Customer data is a valuable asset for businesses, but its use presents a complex privacy challenge. Companies aim to predict customer churn, yet this process is increasingly restricted by privacy regulations such as GDPR and growing consumer concerns about data protection.
MIT researchers have built an architecture called "FairRAG" that utilizes differential privacy, retrieval-augmented generation, and large language models to predict customer churn while maintaining robust privacy protections. This work was led by MIT researcher and former professor Amar Gupta, visiting professor Rafael Palacios, research affiliate Rashmi Nagpal, and undergraduate student Unyimeabasi C. Usua.
A new approach to an old problem
“We realized that the customer churn prediction has long relied on classical machine learning models, which are trained directly on sensitive customer data. While they’re effective, these approaches raise privacy concerns and can perpetuate biases present in the training data”, adds Gupta.

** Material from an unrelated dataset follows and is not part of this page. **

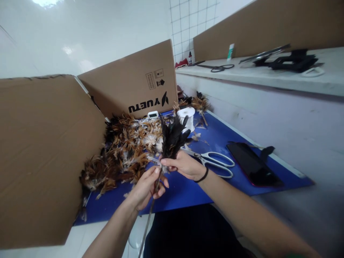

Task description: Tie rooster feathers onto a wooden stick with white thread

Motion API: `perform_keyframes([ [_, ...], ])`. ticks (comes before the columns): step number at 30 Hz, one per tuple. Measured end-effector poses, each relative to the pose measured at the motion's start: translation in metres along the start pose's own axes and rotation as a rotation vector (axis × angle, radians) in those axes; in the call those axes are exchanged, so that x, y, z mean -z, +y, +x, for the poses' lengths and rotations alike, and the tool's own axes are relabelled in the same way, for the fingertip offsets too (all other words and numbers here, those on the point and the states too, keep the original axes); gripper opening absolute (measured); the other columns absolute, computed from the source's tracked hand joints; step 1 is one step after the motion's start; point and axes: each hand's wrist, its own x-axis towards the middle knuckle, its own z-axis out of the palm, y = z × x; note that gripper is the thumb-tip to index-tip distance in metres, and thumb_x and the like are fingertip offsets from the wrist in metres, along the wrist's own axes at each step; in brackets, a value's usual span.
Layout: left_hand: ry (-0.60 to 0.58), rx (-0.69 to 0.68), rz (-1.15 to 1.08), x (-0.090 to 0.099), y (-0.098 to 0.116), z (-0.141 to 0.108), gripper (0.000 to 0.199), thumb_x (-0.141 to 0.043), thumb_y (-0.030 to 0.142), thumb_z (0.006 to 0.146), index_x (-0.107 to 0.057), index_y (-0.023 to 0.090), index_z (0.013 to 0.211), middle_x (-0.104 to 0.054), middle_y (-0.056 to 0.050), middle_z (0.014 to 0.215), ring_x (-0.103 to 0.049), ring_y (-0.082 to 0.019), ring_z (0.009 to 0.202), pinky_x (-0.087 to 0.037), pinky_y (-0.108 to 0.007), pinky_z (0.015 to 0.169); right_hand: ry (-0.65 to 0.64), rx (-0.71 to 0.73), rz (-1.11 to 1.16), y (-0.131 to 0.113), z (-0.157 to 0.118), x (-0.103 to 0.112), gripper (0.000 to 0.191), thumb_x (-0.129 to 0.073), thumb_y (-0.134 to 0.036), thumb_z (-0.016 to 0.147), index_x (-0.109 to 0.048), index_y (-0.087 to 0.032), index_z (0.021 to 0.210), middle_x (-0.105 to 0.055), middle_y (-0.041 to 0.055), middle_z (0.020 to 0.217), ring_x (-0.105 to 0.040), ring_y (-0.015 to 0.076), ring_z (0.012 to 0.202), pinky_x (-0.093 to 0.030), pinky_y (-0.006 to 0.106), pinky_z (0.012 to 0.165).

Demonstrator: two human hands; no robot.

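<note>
My left hand [147, 187] is closed around a thin brown stick [147, 226] that runs down toward my lap. Just above it, my right hand [185, 165] pinches the base of a dark feather bunch [174, 138] at the stick's upper end. The black feathers fan upward and away from me. A pale strip [153, 159] sticks out to the left between the hands; I cannot tell if it is tape or a quill. Beyond my right wrist lie scissors with white handles [218, 159] on the blue table [185, 191].
Brown and white feathers [126, 147] are heaped on the left. Cardboard panels [113, 86] stand behind and left. A white roll [186, 114], a small digital timer [153, 114] and a phone [254, 164] lie on the table. Black scissors [219, 68] rest on the right ledge [258, 77].
</note>
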Motion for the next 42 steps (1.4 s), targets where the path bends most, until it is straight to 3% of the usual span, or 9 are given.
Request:
perform_keyframes([
  [6, 0.072, -0.066, -0.062, -0.01, -0.007, 0.008, 0.042, -0.056, 0.052, 0.081, -0.051, 0.015, 0.1, -0.058, -0.006, 0.084, -0.048, -0.006, 0.05, -0.019, -0.014, 0.034, -0.044, -0.01, -0.057, -0.002, -0.007, 0.004, 0.026, -0.074, -0.033, 0.067, -0.058, -0.013, 0.072, -0.052, -0.0037, 0.058, -0.041, 0.0049, 0.047, -0.029, 0.02, 0.043],
  [11, 0.05, -0.092, 0.122, -0.013, -0.009, 0.011, 0.046, -0.05, 0.057, 0.082, -0.052, 0.013, 0.095, -0.055, -0.003, 0.072, -0.041, -0.005, 0.048, -0.019, -0.015, 0.036, 0.03, -0.065, -0.185, -0.007, -0.007, 0.004, 0.029, -0.076, -0.033, 0.064, -0.055, -0.012, 0.063, -0.048, -0.0053, 0.051, -0.04, 0.0043, 0.045, -0.029, 0.019, 0.042],
  [16, 0.05, -0.062, 0.292, -0.009, -0.009, 0.013, 0.047, -0.051, 0.058, 0.081, -0.054, 0.013, 0.091, -0.05, 0.0, 0.07, -0.037, -0.004, 0.047, -0.02, -0.017, 0.039, -0.009, -0.132, -0.223, -0.004, -0.001, 0.007, 0.031, -0.075, -0.034, 0.063, -0.052, -0.014, 0.059, -0.045, -0.0063, 0.047, -0.038, 0.0039, 0.044, -0.026, 0.018, 0.041],
  [27, -0.032, 0.044, 0.333, -0.001, -0.001, 0.013, 0.044, -0.048, 0.057, 0.083, -0.051, 0.014, 0.093, -0.038, 0.004, 0.069, -0.03, -0.002, 0.046, -0.014, -0.018, 0.041, -0.057, -0.179, -0.321, -0.012, 0.008, 0.008, 0.026, -0.074, -0.033, 0.065, -0.056, -0.013, 0.065, -0.053, -0.0035, 0.05, -0.046, 0.0067, 0.045, -0.032, 0.019, 0.041],
  [35, 0.046, 0.103, 0.265, 0.007, -0.002, 0.024, 0.044, -0.056, 0.058, 0.077, -0.038, 0.018, 0.077, -0.03, 0.008, 0.061, -0.021, -0.001, 0.042, -0.01, -0.017, 0.04, -0.04, -0.178, -0.165, -0.009, 0.022, 0.004, 0.035, -0.081, -0.029, 0.053, -0.056, -0.014, 0.072, -0.056, -0.0046, 0.057, -0.045, 0.0052, 0.045, -0.031, 0.019, 0.041],
  [42, 0.121, 0.129, 0.235, 0.011, 0.018, 0.026, 0.044, -0.058, 0.057, 0.075, -0.036, 0.019, 0.076, -0.032, 0.008, 0.058, -0.021, -0.001, 0.04, -0.006, -0.016, 0.039, -0.061, -0.056, -0.059, -0.007, 0.041, 0.002, 0.03, -0.077, -0.027, 0.056, -0.051, -0.014, 0.061, -0.049, -0.0067, 0.047, -0.037, 0.0033, 0.039, -0.027, 0.02, 0.039],
])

FairRAG addresses four challenges: providing higher accuracy than both classical machine learning models and off-the-shelf LLMs; bypassing the need for computationally intensive resources to fine-tune billion-parameter models; yielding a higher level of privacy guarantees; and having inherent interpretability. The researchers developed FairRAG by utilizing an open-source large language model released by Meta, specifically the OPT-125M model, and tested it on publicly available finance datasets, showing significant improvement in the fairness-accuracy tradeoff metrics.
FairRAG makes three distinct contributions. First, it serializes customer profiles into the retrieval knowledge base. Second, it decouples the privacy mechanism from the model training process. Third, it uses an open-source pretrained LLM, avoiding the high computational cost and complexity of the private fine-tuning process. "The existing research in customer churn prediction attempts to balance model performance with fairness and privacy guarantees, but faces challenges to address interpretability," says Palacios.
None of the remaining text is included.